On 17/09/2013 13:07, Daniel Borkmann wrote:
> On 09/16/2013 07:10 PM, James Yonan wrote:
>> On 16/09/2013 01:56, Daniel Borkmann wrote:
>>> On 09/15/2013 06:59 PM, James Yonan wrote:
>>>> On 15/09/2013 09:45, Florian Weimer wrote:
>>>>> * James Yonan:
>>>>>
>>>>>> + * Constant-time equality testing of memory regions.
>>>>>> + * Returns 0 when data is equal, non-zero otherwise.
>>>>>> + * Fast path if size == 16.
>>>>>> + */
>>>>>> +noinline unsigned long crypto_mem_not_equal(const void *a, const
>>>>>> void *b, size_t size)
>>>>>
>>>>> I think this should really return unsigned or int, to reduce the risk
>>>>> that the upper bytes are truncated because the caller uses an
>>>>> inappropriate type, resulting in a bogus zero result.  Reducing the
>>>>> value to 0/1 probably doesn't hurt performance too much.  It also
>>>>> doesn't encode any information about the location of the difference in
>>>>> the result value, which helps if that ever leaks.
>>>>
>>>> The problem with returning 0/1 within the function body of
>>>> crypto_mem_not_equal is that it makes it easier for the compiler to
>>>> introduce a short-circuit optimization.
>>>>
>>>> It might be better to move the test where the result is compared
>>>> against 0 into an inline function:
>>>>
>>>> noinline unsigned long __crypto_mem_not_equal(const void *a, const
>>>> void *b, size_t size);
>>>>
>>>> static inline int crypto_mem_not_equal(const void *a, const void *b,
>>>> size_t size) {
>>>>      return __crypto_mem_not_equal(a, b, size) != 0UL ? 1 : 0;
>>>> }
>>>>
>>>> This hides the fact that we are only interested in a boolean result
>>>> from the compiler when it's compiling crypto_mem_not_equal.c, but also
>>>> ensures type safety when users test the return value.  It's also
>>>> likely to have little or no performance impact.
>>>
>>> Well, the code snippet I've provided from NaCl [1] is not really
>>> "fast-path"
>>> as you say, but rather to prevent the compiler from doing such
>>> optimizations
>>> by having a transformation of the "accumulated" bits into 0 and 1 as
>>> an end
>>> result (likely to prevent a short circuit), plus it has static size,
>>> so no
>>> loops applied here that could screw up.
>>>
>>> Variable size could be done under arch/ in asm, and if not available,
>>> that
>>> just falls back to normal memcmp that is being transformed into a same
>>> return
>>> value.
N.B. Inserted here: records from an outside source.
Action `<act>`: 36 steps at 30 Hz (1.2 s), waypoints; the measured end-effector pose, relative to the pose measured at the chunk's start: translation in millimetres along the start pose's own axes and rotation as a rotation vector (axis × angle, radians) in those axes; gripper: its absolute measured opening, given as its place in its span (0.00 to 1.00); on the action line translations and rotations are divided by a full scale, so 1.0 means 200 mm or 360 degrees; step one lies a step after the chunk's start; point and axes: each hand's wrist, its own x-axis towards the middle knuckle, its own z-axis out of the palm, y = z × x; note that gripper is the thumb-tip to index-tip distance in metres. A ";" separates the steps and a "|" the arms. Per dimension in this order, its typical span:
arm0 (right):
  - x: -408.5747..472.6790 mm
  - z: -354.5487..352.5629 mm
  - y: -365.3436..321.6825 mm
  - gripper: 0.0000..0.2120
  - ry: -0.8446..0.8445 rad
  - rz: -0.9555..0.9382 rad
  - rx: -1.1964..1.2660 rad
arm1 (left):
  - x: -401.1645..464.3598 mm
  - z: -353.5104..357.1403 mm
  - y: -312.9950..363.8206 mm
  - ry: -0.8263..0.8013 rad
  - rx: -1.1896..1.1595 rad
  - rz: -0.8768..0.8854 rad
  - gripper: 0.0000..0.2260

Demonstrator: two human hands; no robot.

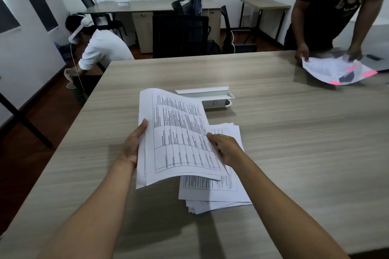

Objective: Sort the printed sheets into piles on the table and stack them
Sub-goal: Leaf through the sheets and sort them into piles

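A few printed sheets (pixel 174 132) with tables on them are lifted above the wooden table (pixel 294 132), their far end curling up. My left hand (pixel 133 143) grips their left edge with the thumb on top. My right hand (pixel 225 149) pinches their right edge. Under and to the right of them lies a loose pile of printed sheets (pixel 212 193) flat on the table, partly hidden by the lifted sheets and my right hand.
A white socket box (pixel 210 96) with its lid up sits just beyond the sheets. At the far right a standing person (pixel 336 6) handles papers with pink marks (pixel 336 71). A seated person (pixel 99 46) is at the far left, chairs and desks behind.
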 end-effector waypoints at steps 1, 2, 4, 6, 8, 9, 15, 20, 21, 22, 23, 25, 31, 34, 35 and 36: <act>0.00 -0.02 0.00 0.09 0.0033 0.0002 -0.0050 | 0.00 0.00 0.00 0.0005 0.0010 0.0009 0.21; 0.01 -0.03 0.01 0.10 0.0093 -0.0014 -0.0114 | 0.00 0.00 -0.01 0.0013 0.0025 0.0020 0.21; 0.02 -0.09 0.05 0.16 0.0274 -0.0106 -0.0362 | 0.00 -0.01 -0.01 0.0031 0.0050 0.0027 0.22; 0.04 -0.16 0.09 0.19 0.0448 -0.0219 -0.0671 | -0.01 -0.02 0.00 0.0026 0.0043 0.0020 0.22; 0.05 -0.23 0.14 0.14 0.0569 -0.0255 -0.0945 | -0.02 -0.03 0.01 0.0020 0.0042 0.0023 0.22; 0.05 -0.26 0.16 0.12 0.0620 -0.0250 -0.1027 | -0.03 -0.04 0.01 0.0014 0.0045 0.0029 0.22; 0.05 -0.32 0.25 0.07 0.0817 -0.0069 -0.1275 | -0.06 -0.05 0.03 0.0021 0.0047 0.0058 0.22; -0.03 -0.11 0.15 0.21 0.0779 -0.0338 -0.1202 | -0.05 -0.02 0.02 -0.0026 0.0026 0.0029 0.22; -0.04 -0.06 0.12 0.22 0.0496 -0.0277 -0.0858 | -0.04 -0.01 0.02 -0.0033 0.0023 0.0022 0.22; -0.05 -0.01 0.08 0.23 0.0199 -0.0120 -0.0556 | -0.04 0.00 0.01 -0.0034 0.0029 0.0018 0.23; -0.06 0.04 0.05 0.23 -0.0038 0.0027 -0.0376 | -0.03 0.00 0.01 -0.0030 0.0039 0.0014 0.23; -0.06 0.07 0.03 0.19 -0.0227 0.0098 -0.0231 | -0.03 0.00 0.00 -0.0024 0.0055 0.0004 0.23; -0.02 0.04 0.03 0.08 -0.0046 -0.0060 -0.0015 | -0.03 0.01 0.00 -0.0024 0.0003 0.0015 0.22; 0.00 0.01 0.03 0.08 -0.0058 0.0005 0.0026 | -0.02 0.01 0.00 -0.0016 0.0019 0.0006 0.22; 0.00 0.00 0.04 0.09 -0.0012 0.0013 -0.0012 | -0.02 0.00 0.00 0.0001 0.0032 0.0015 0.22; 0.01 -0.01 0.05 0.10 0.0061 0.0001 -0.0100 | -0.02 0.00 0.00 0.0023 0.0045 0.0031 0.22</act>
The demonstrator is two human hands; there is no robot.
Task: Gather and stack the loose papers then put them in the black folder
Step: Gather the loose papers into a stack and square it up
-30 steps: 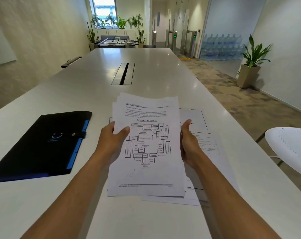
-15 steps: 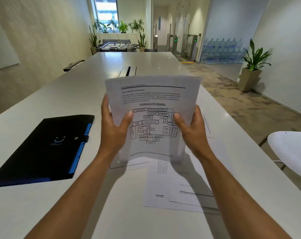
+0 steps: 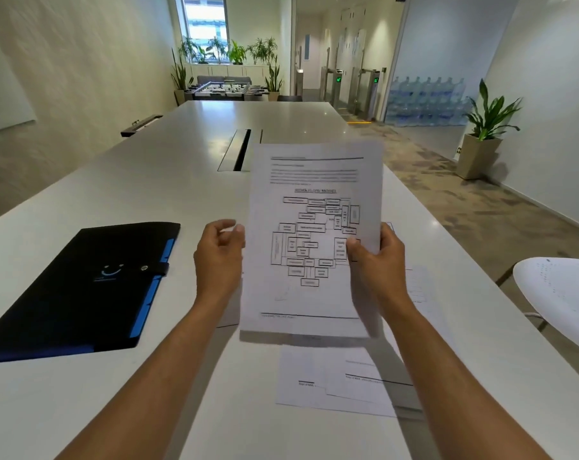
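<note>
A stack of printed papers (image 3: 314, 234), a workflow diagram on its top sheet, stands almost upright above the table. My right hand (image 3: 376, 257) grips its right edge, thumb on the front. My left hand (image 3: 220, 257) hovers just off the left edge, fingers curled and apart, holding nothing. Below the stack, loose sheets (image 3: 334, 380) lie flat and overlapping on the white table (image 3: 148, 194). The black folder (image 3: 82, 287) with a blue edge and a snap strap lies shut to the left.
A cable slot (image 3: 240, 149) runs down the table's middle. A white chair (image 3: 560, 293) stands at the table's right side. A potted plant (image 3: 480, 141) is by the right wall.
The stack went from lying low in both hands to upright, then shifted right. My left hand has let go of its left edge; the right still holds it.
</note>
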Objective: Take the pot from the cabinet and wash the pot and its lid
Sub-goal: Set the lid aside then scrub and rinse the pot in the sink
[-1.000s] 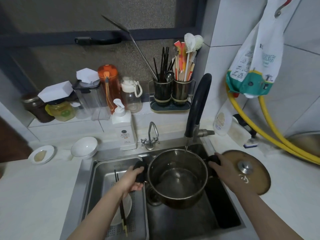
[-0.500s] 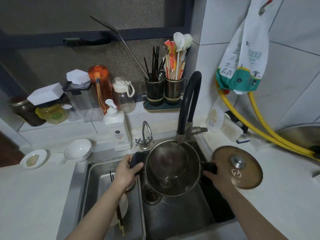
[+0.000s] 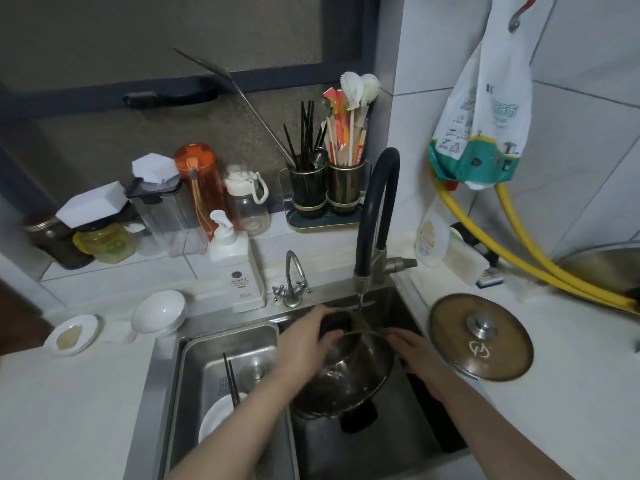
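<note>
pot: steel pot (image 3: pixel 346 382) tilted on its side over the sink (image 3: pixel 398 306), mouth toward the back wall, under the faucet (image 3: pixel 379 209)
water: thin stream from the spout onto the pot rim
left hand: left hand (image 3: pixel 304 344) grips the upper black handle (image 3: pixel 334 323)
right hand: right hand (image 3: pixel 415 355) on the pot's right rim, fingers laid flat
lower handle: black handle (image 3: pixel 358 417) points down toward the camera
lid: lid (image 3: pixel 481 336) flat on the counter (image 3: pixel 571 393) right of the sink, knob up
left basin: drain tray (image 3: pixel 214 348) with chopsticks (image 3: pixel 231 382) and a white dish (image 3: pixel 218 417)

Left hand (image 3: pixel 304 344) fingers curled — right hand (image 3: pixel 415 355) flat.
</note>
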The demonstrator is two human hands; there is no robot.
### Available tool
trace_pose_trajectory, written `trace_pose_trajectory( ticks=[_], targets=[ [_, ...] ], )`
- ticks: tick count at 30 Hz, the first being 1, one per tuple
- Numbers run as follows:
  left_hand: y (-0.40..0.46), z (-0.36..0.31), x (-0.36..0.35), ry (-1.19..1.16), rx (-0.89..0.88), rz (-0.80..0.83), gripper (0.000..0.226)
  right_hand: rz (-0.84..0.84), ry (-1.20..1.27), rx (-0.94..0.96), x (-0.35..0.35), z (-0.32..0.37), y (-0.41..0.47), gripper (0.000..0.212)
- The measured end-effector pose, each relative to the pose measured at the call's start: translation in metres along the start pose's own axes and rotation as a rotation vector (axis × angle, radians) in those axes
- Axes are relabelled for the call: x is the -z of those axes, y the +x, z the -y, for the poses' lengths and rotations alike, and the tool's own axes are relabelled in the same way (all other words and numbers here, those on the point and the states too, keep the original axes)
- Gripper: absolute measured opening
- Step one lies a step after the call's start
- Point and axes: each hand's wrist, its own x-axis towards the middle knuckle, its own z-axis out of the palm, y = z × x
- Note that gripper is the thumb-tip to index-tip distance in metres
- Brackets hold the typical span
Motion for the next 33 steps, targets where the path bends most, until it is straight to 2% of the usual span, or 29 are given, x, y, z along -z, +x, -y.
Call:
trace_pose_trajectory(
  ticks=[3, 9, 12, 15, 19, 21, 22, 24, 25, 27, 29, 33],
  targets=[
    [0.000, -0.009, -0.018, 0.072, -0.104, -0.006, 0.036, 0.031, -0.070, 0.148, -0.004, 0.031, -0.002, 0.020],
    [0.016, -0.006, -0.024, 0.007, -0.060, 0.069, 0.037, 0.180, -0.099, 0.272, -0.020, 0.058, -0.004, 0.026],
    [0.023, -0.005, -0.027, -0.054, -0.023, 0.103, 0.033, 0.216, -0.336, 0.313, -0.019, 0.062, 0.003, 0.032],
    [0.031, -0.009, -0.028, -0.086, -0.026, 0.123, 0.030, 0.167, -0.511, 0.331, -0.014, 0.063, 0.012, 0.031],
    [0.038, -0.014, -0.025, -0.073, -0.081, 0.147, 0.031, 0.106, -0.482, 0.368, -0.009, 0.058, 0.013, 0.030],
    [0.040, -0.012, -0.028, -0.095, -0.055, 0.132, 0.031, 0.039, -0.465, 0.377, -0.012, 0.053, 0.011, 0.028],
    [0.041, -0.010, -0.031, -0.105, 0.009, 0.119, 0.034, 0.007, -0.472, 0.378, -0.016, 0.050, 0.010, 0.027],
    [0.043, -0.008, -0.034, -0.202, 0.251, 0.061, 0.043, -0.061, -0.467, 0.368, -0.021, 0.044, 0.008, 0.023],
    [0.042, -0.008, -0.034, -0.346, 0.405, 0.053, 0.042, -0.088, -0.443, 0.352, -0.023, 0.041, 0.007, 0.020],
    [0.040, -0.015, -0.033, -0.698, 0.638, 0.137, 0.032, -0.126, -0.418, 0.328, -0.026, 0.036, 0.006, 0.018],
    [0.039, -0.021, -0.033, -0.896, 0.735, 0.223, 0.029, -0.142, -0.402, 0.313, -0.030, 0.032, 0.003, 0.017],
    [0.041, -0.034, -0.038, -0.975, 0.795, 0.172, 0.024, -0.170, -0.347, 0.297, -0.039, 0.029, -0.007, 0.015]
  ],
)
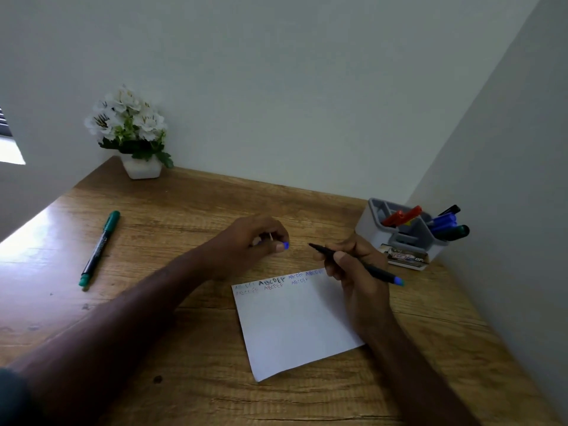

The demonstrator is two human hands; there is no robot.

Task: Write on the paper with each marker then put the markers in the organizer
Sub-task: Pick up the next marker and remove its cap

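Blue-ended and uncapped, the marker (356,263) lies slantwise in the right hand (353,269), fingers curled round its barrel, tip raised just above the paper's (295,324) far edge where the lettering runs. Just left of that tip, the left hand (255,241) pinches the blue cap (286,245). Well left of the paper, a green marker (100,249) waits on the counter (184,348), nearer the left hand; the organizer (399,232) stands beyond the paper's right corner.
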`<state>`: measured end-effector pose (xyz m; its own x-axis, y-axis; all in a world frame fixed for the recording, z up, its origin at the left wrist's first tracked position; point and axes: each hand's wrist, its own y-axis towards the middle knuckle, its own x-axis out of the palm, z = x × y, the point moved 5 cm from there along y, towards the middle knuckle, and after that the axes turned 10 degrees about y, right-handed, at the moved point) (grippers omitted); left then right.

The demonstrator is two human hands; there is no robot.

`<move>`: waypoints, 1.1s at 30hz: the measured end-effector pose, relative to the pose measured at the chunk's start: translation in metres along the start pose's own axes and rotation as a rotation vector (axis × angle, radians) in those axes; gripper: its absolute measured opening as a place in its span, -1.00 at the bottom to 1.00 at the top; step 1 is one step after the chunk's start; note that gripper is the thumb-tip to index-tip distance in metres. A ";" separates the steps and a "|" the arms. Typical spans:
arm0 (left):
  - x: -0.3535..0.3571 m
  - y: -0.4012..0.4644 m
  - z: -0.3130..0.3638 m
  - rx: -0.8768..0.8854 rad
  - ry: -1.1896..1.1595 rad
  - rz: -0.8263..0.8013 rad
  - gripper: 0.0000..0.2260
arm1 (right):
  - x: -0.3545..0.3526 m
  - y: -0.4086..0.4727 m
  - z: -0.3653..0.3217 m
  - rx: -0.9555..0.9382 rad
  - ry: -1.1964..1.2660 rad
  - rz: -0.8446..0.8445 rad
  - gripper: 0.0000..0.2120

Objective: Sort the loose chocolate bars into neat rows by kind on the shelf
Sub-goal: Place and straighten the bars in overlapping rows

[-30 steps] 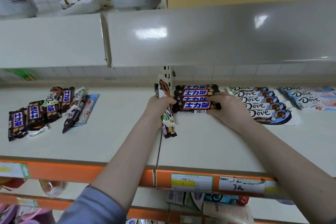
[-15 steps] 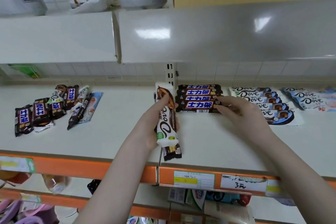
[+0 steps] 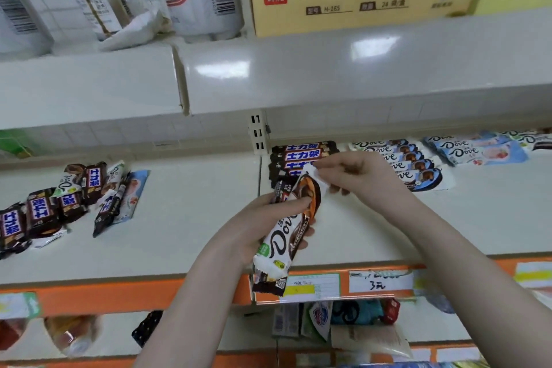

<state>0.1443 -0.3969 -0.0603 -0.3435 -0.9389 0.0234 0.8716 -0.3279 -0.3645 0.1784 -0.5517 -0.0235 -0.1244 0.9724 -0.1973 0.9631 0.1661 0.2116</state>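
Now pinching the top seal of the white Dove bar (image 3: 294, 218) with right hand (image 3: 355, 173), left hand (image 3: 263, 227) wrapped round it and a dark bar behind, above the shelf (image 3: 191, 218). Best drawn straight out, then laid square on the Dove row (image 3: 412, 164).

Glossy plastic Dove wrapper (image 3: 285, 236); smooth, shiny shelf (image 3: 185, 236).
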 end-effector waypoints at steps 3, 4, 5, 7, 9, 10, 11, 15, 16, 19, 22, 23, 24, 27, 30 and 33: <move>0.007 -0.001 -0.001 -0.002 0.042 -0.058 -0.87 | -0.006 -0.009 0.001 0.008 -0.001 0.036 -0.94; 0.010 -0.001 -0.001 0.001 0.059 -0.082 -0.87 | -0.009 -0.013 0.003 0.012 0.001 0.065 -0.94; 0.013 0.000 -0.001 0.002 0.069 -0.101 -0.87 | -0.014 -0.017 0.006 0.017 0.006 0.104 -0.93; 0.019 0.003 0.000 -0.004 0.059 -0.130 -0.83 | -0.029 -0.027 0.013 0.024 0.029 0.196 -0.87; 0.027 0.008 0.001 -0.006 0.023 -0.123 -0.77 | -0.050 -0.037 0.024 0.040 0.084 0.281 -0.84; 0.031 0.010 0.001 -0.006 0.009 -0.094 -0.76 | -0.062 -0.043 0.029 0.052 0.106 0.316 -0.83; 0.036 0.013 0.002 -0.001 -0.004 -0.052 -0.75 | -0.075 -0.048 0.035 0.060 0.118 0.342 -0.83; 0.071 0.027 0.009 0.069 -0.056 0.125 -0.74 | -0.128 -0.071 0.047 0.053 0.128 0.343 -0.87; 0.085 0.031 0.012 0.090 -0.070 0.157 -0.74 | -0.143 -0.077 0.049 0.056 0.130 0.338 -0.87; 0.138 0.046 0.021 0.131 -0.119 0.199 -0.75 | -0.194 -0.090 0.059 0.054 0.073 0.316 -0.90; 0.202 0.065 0.028 0.133 -0.125 0.190 -0.74 | -0.251 -0.103 0.065 0.011 -0.034 0.285 -0.81; 0.220 0.071 0.030 0.125 -0.127 0.192 -0.75 | -0.267 -0.107 0.063 -0.019 -0.066 0.256 -0.76; 0.237 0.077 0.031 0.119 -0.128 0.193 -0.75 | -0.281 -0.110 0.061 -0.058 -0.100 0.224 -0.73; 0.276 0.092 0.034 0.097 -0.135 0.191 -0.77 | -0.311 -0.118 0.056 -0.183 -0.333 0.103 -0.71; 0.304 0.100 0.035 0.078 -0.152 0.196 -0.77 | -0.330 -0.121 0.059 -0.296 -0.577 0.032 -0.55; 0.323 0.105 0.038 0.075 -0.167 0.199 -0.84 | -0.344 -0.122 0.061 -0.384 -0.693 -0.010 -0.52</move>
<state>0.1376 -0.7386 -0.0559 -0.1060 -0.9878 0.1140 0.9419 -0.1365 -0.3070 0.1181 -0.9170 -0.0400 0.1657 0.6684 -0.7251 0.7975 0.3417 0.4972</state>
By that, all other archs could easily migrate afterwards. What do
>>> you
>>> think?
>>>
>>>   [1] http://www.spinics.net/lists/linux-crypto/msg09558.html
>>
>> I'm not sure that the differentbits -> 0/-1 transform in NaCl really
>> buys us anything because
>  > we don't care very much about making the final test of differentbits
> != 0 constant-time.  An
>  > attacker already knows whether the test succeeded or failed -- we
> care more about making the
>  > failure cases constant-time.
>>
>> To do this, we need to make sure that the compiler doesn't insert one
>> or more early instructions
>  > to compare differentbits with 0xFF and then bypass the rest of the
> F(n) lines because it knows
>  > then that the value of differentbits cannot be changed by subsequent
> F(n) lines.  It seems that
>  > all of the approaches that use |= to build up the differentbits value
> suffer from this problem.
>>
>> My proposed solution is rather than trying to outsmart the compiler
>> with code that resists
>  > optimization, why not just turn optimization off directly with
> #pragma GCC optimize.  Or better
>  > yet, use an optimization setting that provides reasonable speed
> without introducing potential
>  > short-circuit optimizations.
>>
>> By optimizing for size ("Os"), the compiler will need to turn off
>> optimizations that add code
>  > for a possible speed benefit, and the kind of short-circuit
> optimizations that we are trying to
>  > avoid fall precisely into this class -- they add an instruction to
> check if the OR accumulator has
>  > all of its bits set, then if so, do an early exit.  So by using Os,
> we still benefit from
>  > optimizations that increase speed but don't increase code size.
>
> While I was looking a bit further into this, I thought using an
> attribute like this might be a
> more clean variant ...
>
> diff --git a/include/linux/compiler.h b/include/linux/compiler.h
> index 92669cd..2505b1b 100644
> --- a/include/linux/compiler.h
> +++ b/include/linux/compiler.h
> @@ -351,6 +351,11 @@ void ftrace_likely_update(struct ftrace_branch_data
> *f, int val, int expect);
>    */
>   #define ACCESS_ONCE(x) (*(volatile typeof(x) *)&(x))
>
> +/* Tell GCC to turn off optimization for a particular function. */
> +#ifndef __do_not_optimize
> +#define __do_not_optimize      __attribute__((optimize("O0")))
> +#endif
> +
>   /* Ignore/forbid kprobes attach on very low level functions marked by
> this attribute: */
>   #ifdef CONFIG_KPROBES
>   # define __kprobes     __attribute__((__section__(".kprobes.text")))
>
> ... however, then I found on the GCC developer mailing list [1]: That
> said, I consider the
> optimize attribute code seriously broken and unmaintained (but sometimes
> useful for debugging -
> and only that). [...] Does "#pragma Gcc optimize" work more reliably?
> No, it uses the same
> mechanism internally. [...] And if these options are so broken, should
> they be marked as such
> in the manual? [...] Probably yes.
>
> Therefore, I still need to ask ... what about the option of an
> arch/*/crypto/... asm
> implementation? This still seems safer for something that crucial, imho.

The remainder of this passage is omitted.